What this task involves:
Where a line below carries the word "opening", include it in the count, then give the count alone.

Exercise materials:
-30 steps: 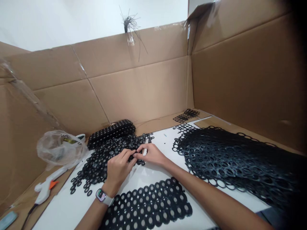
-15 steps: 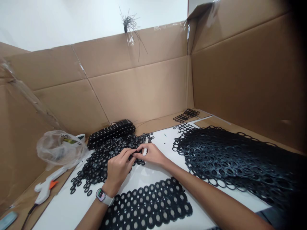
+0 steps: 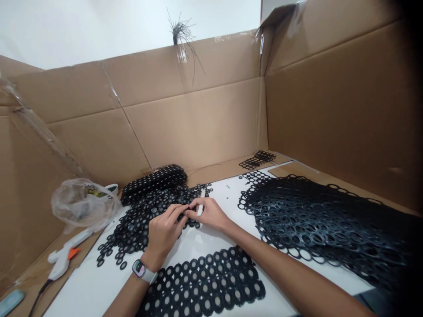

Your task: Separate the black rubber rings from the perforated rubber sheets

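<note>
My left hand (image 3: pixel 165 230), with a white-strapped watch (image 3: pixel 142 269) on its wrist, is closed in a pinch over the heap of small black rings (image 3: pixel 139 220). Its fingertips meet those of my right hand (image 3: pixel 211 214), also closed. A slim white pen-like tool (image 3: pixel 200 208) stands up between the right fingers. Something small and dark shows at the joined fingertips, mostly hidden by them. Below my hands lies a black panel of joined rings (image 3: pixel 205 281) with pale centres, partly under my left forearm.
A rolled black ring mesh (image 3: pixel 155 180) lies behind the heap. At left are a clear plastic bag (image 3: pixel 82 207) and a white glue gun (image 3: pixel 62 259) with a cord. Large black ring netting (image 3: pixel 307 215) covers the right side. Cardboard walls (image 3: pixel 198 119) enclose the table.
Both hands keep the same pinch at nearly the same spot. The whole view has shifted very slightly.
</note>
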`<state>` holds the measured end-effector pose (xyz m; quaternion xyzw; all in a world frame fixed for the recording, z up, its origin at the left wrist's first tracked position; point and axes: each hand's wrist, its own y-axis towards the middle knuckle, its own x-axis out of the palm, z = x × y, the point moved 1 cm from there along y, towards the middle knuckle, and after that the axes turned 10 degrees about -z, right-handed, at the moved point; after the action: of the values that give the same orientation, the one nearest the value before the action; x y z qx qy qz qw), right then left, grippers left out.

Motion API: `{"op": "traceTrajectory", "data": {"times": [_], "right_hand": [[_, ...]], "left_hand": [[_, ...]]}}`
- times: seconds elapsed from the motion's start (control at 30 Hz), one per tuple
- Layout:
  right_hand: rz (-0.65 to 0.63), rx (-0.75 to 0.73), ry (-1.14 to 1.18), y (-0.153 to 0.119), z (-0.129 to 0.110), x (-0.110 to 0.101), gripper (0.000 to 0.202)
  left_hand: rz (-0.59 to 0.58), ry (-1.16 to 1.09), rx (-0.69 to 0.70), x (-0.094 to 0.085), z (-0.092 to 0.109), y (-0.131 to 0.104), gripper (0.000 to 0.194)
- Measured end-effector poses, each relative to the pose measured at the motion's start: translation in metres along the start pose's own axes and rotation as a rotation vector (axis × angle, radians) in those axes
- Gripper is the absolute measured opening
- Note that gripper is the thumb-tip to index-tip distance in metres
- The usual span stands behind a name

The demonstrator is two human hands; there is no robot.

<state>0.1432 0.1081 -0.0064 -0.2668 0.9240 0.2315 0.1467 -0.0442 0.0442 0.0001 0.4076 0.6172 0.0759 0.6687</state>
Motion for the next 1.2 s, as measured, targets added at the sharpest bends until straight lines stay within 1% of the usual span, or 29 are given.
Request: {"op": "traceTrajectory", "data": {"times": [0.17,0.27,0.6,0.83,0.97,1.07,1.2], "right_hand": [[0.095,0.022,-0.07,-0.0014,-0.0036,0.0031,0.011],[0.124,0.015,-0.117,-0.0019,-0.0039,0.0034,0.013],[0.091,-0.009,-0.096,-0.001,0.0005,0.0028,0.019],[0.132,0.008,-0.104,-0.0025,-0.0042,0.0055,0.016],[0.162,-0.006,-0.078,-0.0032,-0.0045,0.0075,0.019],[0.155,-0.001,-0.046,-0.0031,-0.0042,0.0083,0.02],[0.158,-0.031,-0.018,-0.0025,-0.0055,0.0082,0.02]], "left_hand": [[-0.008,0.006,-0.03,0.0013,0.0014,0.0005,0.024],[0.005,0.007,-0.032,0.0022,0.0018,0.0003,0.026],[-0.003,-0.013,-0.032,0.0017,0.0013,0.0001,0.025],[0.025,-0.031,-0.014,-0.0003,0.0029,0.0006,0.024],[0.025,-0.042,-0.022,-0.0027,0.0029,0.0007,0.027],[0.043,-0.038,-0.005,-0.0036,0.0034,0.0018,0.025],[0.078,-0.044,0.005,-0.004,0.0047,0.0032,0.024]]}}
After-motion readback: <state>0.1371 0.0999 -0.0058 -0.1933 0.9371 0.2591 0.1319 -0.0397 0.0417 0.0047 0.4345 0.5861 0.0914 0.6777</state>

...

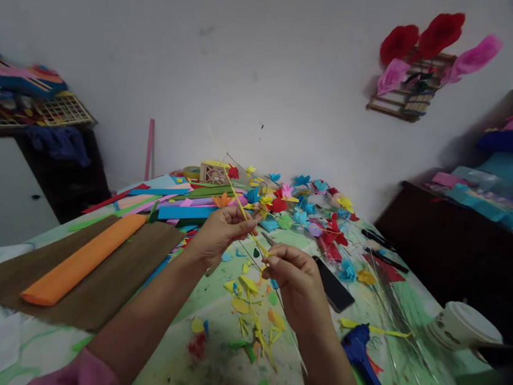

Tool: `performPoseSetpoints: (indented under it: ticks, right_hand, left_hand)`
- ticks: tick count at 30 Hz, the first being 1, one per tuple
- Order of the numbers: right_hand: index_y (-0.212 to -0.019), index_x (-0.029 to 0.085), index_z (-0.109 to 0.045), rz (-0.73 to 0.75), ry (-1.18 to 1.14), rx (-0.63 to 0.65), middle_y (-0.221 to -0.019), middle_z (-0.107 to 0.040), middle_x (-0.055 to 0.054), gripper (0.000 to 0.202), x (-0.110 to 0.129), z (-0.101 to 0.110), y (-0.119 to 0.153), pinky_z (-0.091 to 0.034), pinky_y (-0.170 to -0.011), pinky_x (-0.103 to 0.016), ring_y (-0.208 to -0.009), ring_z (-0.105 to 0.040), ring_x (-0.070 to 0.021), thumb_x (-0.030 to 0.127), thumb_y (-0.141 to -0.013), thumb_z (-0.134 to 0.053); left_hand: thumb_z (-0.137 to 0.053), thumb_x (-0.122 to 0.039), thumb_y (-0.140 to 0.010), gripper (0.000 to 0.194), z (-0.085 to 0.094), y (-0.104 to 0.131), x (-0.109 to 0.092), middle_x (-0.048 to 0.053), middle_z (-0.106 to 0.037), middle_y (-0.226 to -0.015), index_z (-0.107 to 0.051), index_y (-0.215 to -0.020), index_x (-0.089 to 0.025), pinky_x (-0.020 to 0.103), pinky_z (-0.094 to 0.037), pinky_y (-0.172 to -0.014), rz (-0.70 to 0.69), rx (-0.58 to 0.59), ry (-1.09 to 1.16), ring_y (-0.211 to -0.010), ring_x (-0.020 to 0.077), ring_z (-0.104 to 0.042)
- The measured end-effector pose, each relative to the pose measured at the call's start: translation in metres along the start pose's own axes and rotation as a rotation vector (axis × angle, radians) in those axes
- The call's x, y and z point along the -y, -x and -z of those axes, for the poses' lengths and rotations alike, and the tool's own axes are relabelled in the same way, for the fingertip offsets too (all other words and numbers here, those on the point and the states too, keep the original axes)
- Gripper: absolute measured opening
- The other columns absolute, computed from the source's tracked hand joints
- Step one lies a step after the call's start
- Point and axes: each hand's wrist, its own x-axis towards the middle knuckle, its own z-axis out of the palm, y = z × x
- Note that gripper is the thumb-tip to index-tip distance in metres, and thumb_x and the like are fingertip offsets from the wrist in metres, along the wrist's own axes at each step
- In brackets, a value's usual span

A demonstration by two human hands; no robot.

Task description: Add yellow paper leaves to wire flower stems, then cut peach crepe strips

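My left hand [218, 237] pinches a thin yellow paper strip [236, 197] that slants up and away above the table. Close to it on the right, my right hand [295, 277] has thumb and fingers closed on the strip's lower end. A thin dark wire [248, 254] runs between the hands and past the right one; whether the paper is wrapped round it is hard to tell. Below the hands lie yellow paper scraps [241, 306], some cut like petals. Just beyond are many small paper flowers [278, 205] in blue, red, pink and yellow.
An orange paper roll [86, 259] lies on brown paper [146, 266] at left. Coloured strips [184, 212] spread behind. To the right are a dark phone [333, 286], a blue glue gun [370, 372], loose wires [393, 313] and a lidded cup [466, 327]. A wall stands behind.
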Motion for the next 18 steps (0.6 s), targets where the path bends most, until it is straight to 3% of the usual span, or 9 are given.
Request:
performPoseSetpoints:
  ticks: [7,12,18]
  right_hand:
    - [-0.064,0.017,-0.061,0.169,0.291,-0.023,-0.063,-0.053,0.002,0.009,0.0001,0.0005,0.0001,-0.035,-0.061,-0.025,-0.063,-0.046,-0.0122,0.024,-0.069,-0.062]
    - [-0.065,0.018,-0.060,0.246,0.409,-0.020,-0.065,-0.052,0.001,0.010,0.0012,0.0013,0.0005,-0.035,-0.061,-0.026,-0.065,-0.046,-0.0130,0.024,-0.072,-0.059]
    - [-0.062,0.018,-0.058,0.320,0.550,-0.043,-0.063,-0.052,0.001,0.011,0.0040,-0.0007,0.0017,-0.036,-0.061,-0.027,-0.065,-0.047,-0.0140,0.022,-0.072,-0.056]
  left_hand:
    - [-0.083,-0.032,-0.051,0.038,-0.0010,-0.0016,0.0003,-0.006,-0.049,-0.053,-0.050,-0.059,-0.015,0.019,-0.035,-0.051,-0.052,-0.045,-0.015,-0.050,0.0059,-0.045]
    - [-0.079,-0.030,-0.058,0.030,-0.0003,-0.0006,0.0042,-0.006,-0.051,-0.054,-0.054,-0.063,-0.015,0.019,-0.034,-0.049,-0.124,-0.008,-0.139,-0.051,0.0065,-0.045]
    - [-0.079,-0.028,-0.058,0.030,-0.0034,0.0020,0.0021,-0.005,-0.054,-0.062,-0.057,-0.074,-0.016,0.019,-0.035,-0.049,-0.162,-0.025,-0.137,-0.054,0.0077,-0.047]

Response:
2